Ja, es gibt Menschen, die mich wirklich begeistern! Zum Beispiel Natalka Stets, die musikalische Leiterin der Kiewer Philharmonie. Sie ist nicht nur eine herausragende Dirigentin – und das ist an sich ein Meilenstein, denn Dirigentinnen sind sowohl bei uns als auch weltweit selten – sondern auch eine bemerkenswerte Führungspersönlichkeit, die jungen Musikerinnen und Musikern neue Chancen eröffnet.

Wenn ich den Blick über die Musik hinaus erweitere, bewundere ich auch Olya Kompanijets – ihre Haltung und die Schönheit, die sie in die Welt trägt.

Doch meine größte Inspiration ist die 204. Brigade der taktischen Luftfahrt und der Held der Ukraine, Pilot Wadym Woroschylo. Ihr Mut weckt Kraft und den Wunsch, zu schaffen!
Wer, deiner Meinung nach, verkörpert in deiner Generation die Zukunft der ukrainischen klassischen Musik?
Die Zukunft der ukrainischen Musik – ihr Kern – wird meiner Meinung nach von den Kindern und Jugendlichen gestaltet, die trotz aller Herausforderungen und Schwierigkeiten unseres heutigen Lebens in der Ukraine geblieben sind, weiter lernen, auftreten und vor allem träumen. Wenn es um konkrete Namen geht: Ich glaube sehr an den Pianisten Andrij Sachodiakin – er hat ein vollkommen einzigartiges musikalisches Empfinden. Auch die Brüder Fedjuriak möchte ich nennen, unglaublich talentierte Pianisten, sowie den Geiger Pawlo Uljantschenko.
Und – wenn ich ein wenig scherzen darf – hoffe ich, dass in dieser Zukunft auch ein Plätzchen für mich sein wird! (lacht)

Du äußerst dich immer wieder sehr warm über den Pianisten Andrij Sachodiakin. Was fasziniert dich an seinem Spiel?
Ja, ich schätze Andrij sehr. Ich bin überzeugt, dass er ein zukünftiger Weltstar ist. Wenn er am Instrument sitzt, scheint er direkt mit dem Komponisten zu sprechen: Er versinkt vollkommen in der Musik und nimmt das Publikum mit. Er stellt niemals sein eigenes «Ich» über das Werk – und das beeindruckt mich am meisten.
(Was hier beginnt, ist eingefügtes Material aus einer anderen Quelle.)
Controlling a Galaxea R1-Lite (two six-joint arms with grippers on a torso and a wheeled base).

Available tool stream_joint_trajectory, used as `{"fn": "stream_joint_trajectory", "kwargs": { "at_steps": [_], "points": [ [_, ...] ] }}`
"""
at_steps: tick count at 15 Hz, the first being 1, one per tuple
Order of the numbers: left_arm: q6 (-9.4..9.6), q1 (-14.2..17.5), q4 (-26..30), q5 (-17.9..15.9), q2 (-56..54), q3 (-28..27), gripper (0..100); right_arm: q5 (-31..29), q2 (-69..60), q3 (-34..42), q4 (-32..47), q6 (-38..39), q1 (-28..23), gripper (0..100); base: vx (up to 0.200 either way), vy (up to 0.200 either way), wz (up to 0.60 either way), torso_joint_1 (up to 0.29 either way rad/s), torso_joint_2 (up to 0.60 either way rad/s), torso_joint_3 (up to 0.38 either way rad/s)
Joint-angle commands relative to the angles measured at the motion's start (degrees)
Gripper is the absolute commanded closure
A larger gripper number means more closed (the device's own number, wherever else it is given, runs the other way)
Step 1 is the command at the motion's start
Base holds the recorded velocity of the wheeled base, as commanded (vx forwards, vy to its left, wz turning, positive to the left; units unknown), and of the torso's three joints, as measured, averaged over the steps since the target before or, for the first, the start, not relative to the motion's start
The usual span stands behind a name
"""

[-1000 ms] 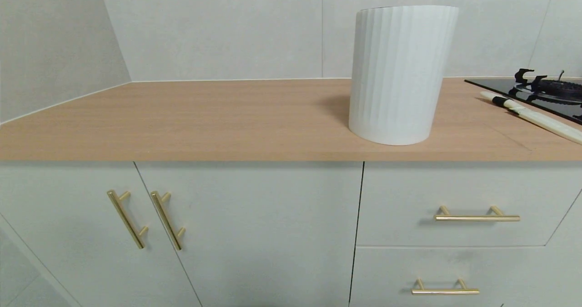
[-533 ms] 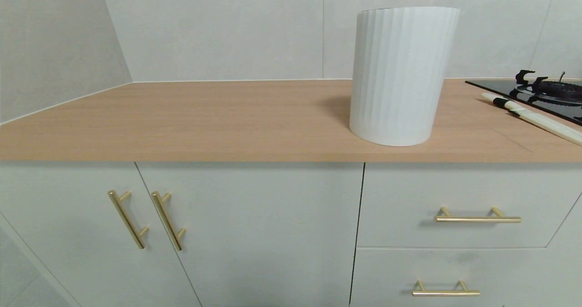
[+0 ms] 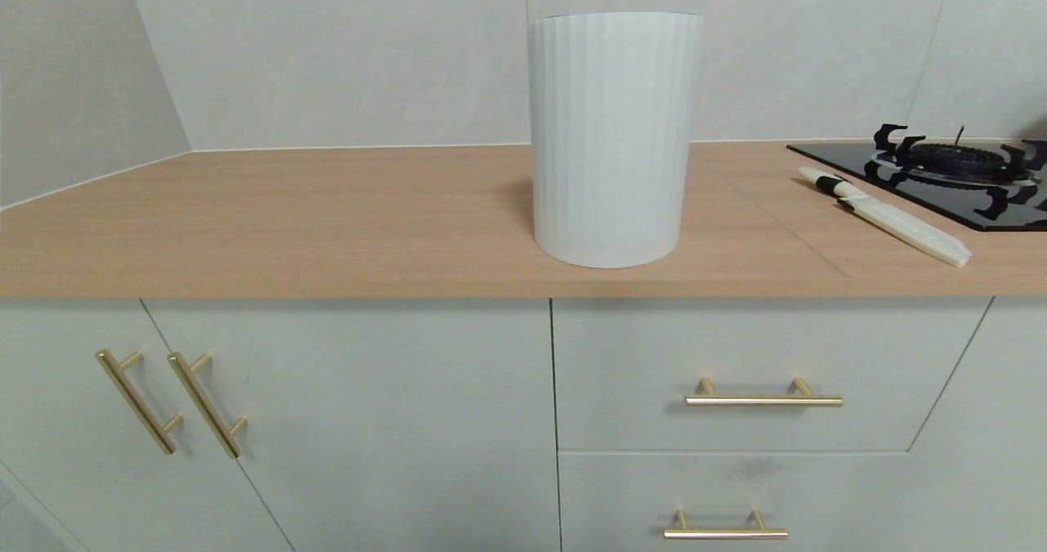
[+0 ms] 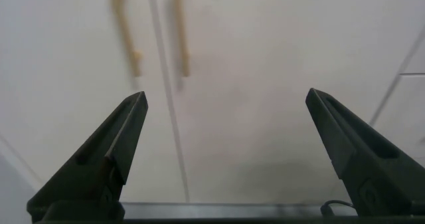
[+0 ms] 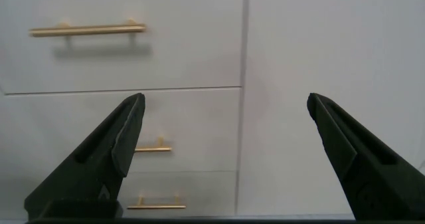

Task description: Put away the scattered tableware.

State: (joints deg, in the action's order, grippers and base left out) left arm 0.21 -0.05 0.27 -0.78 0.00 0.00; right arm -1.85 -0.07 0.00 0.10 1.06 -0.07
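Wood countertop (image 3: 327, 217) runs over pale cabinet fronts, with a grey tiled wall (image 3: 368, 53) behind. The left gripper (image 4: 226, 96) has its dark fingers spread wide apart with nothing between them. It faces the cabinet doors (image 4: 265, 84), where two gold door handles (image 4: 179, 31) sit close together on either side of the door seam. The right gripper (image 5: 225, 98) is also spread wide and holds nothing. It faces the drawer fronts (image 5: 166, 58), where a gold bar handle (image 5: 86, 30) sits on one drawer and smaller ones show on the drawers farther off. In the head view, a tall white ribbed container (image 3: 609, 139) stands upright near the counter's front edge, just toward 12 o'clock from frame centre. I can't see inside it from this angle. The task item is a long cream utensil (image 3: 887, 217) with a black band near one end, and it looks like a knife. It lies flat on the wood at about 3 o'clock from the container, well apart from it. It lies at an angle, with the banded end toward the wall and the tip toward the front edge. A black hob (image 3: 941, 168) with a burner grate sits at 2 o'clock from the container, just beside the utensil's banded end. Whether the two touch is unclear. Below the counter, the door handles are at 8 o'clock and the drawer handles between 5 and 6 o'clock.
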Motion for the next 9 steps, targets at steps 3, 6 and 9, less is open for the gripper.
{"fn": "stream_joint_trajectory", "kwargs": {
  "at_steps": [3, 6, 9],
  "points": [
    [-0.03, 0.0, 0.0, 0.0, 0.0, 0.0, 0, 0.0, 0.1, 0.0, 0.0, -0.1, 0.0, 0, 0.0, 0.0, 0.0, 0.0, 0.0, 0.0],
    [-0.12, 0.0, 0.0, 0.0, 0.0, 0.0, 0, 0.0, 0.1, 0.0, 0.0, -0.1, 0.0, 0, 0.2, 0.0, 0.0, -0.006, 0.0, 0.004],
    [-0.12, 0.0, 0.0, 0.0, 0.0, 0.0, 0, 0.0, 0.1, 0.0, 0.0, -0.1, 0.0, 0, 0.0, 0.0, 0.0, 0.0, 0.0, 0.0]
  ]
}}
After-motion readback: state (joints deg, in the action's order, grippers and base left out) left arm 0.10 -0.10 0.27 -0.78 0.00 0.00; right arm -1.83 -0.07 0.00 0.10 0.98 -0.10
Mit welcher Stimmung gehst du den bevorstehenden Feiertagen entgegen? Hast du besondere Festträume?
Meine Träume sind für mich immer Taten. Wenn man etwas will, muss man sich auf den Weg machen. Der größte Wunsch, der Millionen Ukrainerinnen und Ukrainer vereint, ist der Frieden. Und ich möchte allen echte Weihnachtswunder wünschen! Und ich umarme alle von Herzen – mit meiner Musik.